▸ **EXERCISE DETAILS**: Report each line below that carries the word "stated".

▸ **SUPPLIED MATERIAL**:

== == ==

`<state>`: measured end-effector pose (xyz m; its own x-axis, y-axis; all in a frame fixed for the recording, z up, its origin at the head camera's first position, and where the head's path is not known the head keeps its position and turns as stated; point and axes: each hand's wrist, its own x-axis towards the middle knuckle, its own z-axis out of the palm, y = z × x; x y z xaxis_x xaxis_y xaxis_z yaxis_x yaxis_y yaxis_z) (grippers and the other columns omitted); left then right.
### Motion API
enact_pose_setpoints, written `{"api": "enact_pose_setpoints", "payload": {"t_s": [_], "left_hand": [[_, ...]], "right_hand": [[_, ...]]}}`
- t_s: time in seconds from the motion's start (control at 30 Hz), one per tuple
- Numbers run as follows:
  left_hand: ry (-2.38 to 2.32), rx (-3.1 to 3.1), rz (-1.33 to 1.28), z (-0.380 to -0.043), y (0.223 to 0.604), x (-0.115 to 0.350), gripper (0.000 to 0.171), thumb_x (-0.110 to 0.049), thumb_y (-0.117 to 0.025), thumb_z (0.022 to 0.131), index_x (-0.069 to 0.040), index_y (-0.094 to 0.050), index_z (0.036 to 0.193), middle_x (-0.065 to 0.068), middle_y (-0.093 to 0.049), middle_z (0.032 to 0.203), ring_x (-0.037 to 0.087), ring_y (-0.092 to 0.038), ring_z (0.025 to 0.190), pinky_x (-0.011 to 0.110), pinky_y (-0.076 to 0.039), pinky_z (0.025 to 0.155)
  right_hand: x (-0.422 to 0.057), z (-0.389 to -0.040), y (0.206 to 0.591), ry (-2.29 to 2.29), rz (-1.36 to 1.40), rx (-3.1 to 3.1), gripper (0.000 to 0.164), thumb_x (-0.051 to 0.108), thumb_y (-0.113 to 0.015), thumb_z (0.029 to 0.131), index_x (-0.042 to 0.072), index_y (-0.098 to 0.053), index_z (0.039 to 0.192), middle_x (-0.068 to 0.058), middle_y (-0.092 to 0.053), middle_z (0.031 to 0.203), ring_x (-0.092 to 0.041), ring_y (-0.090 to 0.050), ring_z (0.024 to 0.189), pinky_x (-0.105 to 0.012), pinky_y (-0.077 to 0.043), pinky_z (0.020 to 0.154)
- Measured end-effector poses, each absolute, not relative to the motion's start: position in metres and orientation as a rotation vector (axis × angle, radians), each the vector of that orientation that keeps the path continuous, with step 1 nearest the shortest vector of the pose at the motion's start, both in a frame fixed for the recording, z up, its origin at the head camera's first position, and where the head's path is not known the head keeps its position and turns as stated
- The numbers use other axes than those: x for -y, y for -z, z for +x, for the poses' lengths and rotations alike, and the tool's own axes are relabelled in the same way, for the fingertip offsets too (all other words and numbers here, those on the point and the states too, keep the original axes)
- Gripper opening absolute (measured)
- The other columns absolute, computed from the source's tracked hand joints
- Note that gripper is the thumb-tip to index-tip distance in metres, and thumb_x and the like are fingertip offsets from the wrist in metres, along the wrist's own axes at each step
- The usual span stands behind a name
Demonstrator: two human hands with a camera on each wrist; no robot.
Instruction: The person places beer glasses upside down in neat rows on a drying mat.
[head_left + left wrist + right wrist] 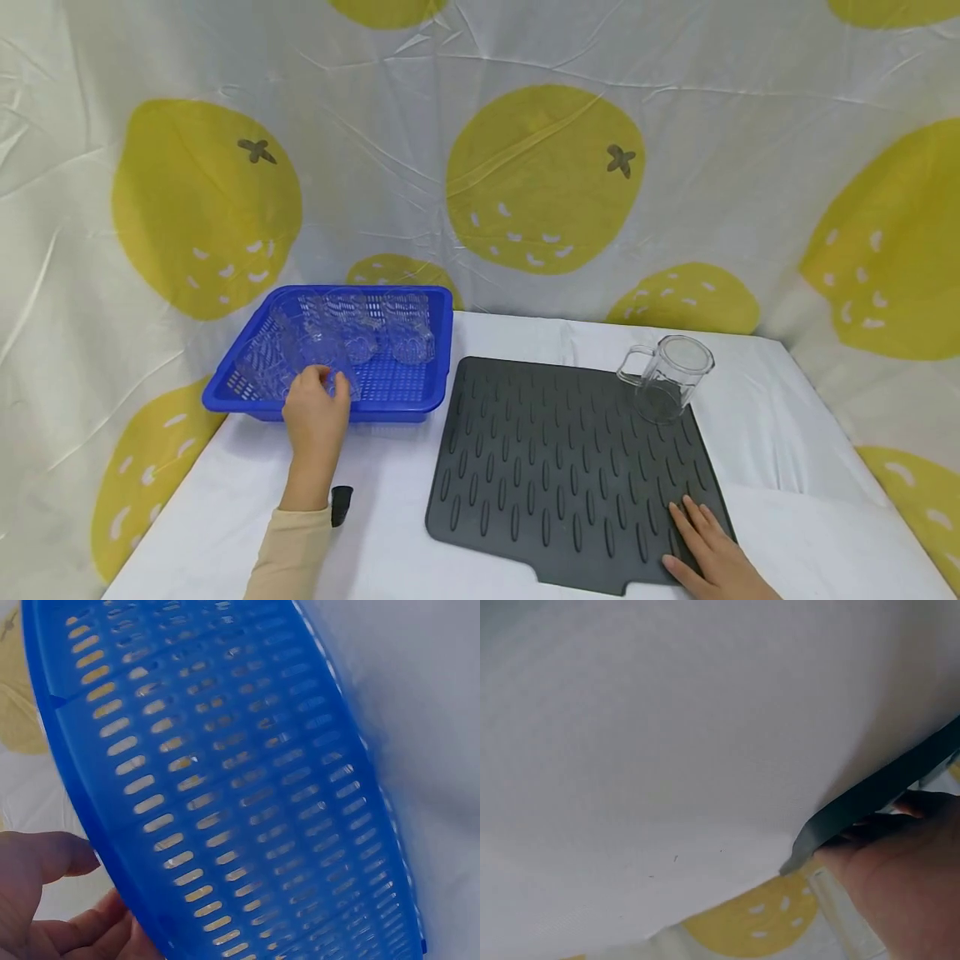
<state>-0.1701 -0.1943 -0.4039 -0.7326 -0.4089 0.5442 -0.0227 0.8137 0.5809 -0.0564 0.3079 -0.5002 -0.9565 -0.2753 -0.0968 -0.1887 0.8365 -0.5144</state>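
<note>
1. Glasses [412, 343] are held in basket [401, 411]; whether one is gripped by left hand [317, 410] cannot be told.
2. Mat [555, 475] is touched by right hand [708, 554], fingers straight.
3. Glasses should be lifted singly, gently.

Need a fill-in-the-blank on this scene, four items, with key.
1. Glassware sits inside a ____ basket.
2. The hand resting on the dark mat is the person's ____ one.
3. The lone glass mug outside the basket has its ____ pointing toward the basket side.
4. The large fruit printed on the backdrop are coloured ____.

Missing words: blue; right; handle; yellow.
</note>
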Motion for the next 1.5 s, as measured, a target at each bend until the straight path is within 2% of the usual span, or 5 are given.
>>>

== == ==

▸ **SOLVED EXERCISE**:
`<state>`: measured end-effector pose (xyz m; its own x-axis, y-axis; all in a frame fixed for the recording, z up, its origin at the head camera's first position, and where the head's path is not known the head keeps its position and turns as stated; point and axes: each hand's wrist, its own x-axis towards the middle knuckle, its own z-axis out of the palm, y = z × x; x y z xaxis_x xaxis_y xaxis_z yaxis_x yaxis_y yaxis_z) (grippers and the other columns omitted); left then right.
- Measured end-effector poses, each absolute, not relative to the motion's start: position in metres and orientation as a rotation vector (axis × angle, radians), each the vector of that orientation that keeps the path continuous, with step 1 nearest the shortest vector of the pose at the motion's start, both in a frame fixed for the recording, z up, its origin at the head camera's first position, and where the head's path is not known the head keeps its position and turns as stated

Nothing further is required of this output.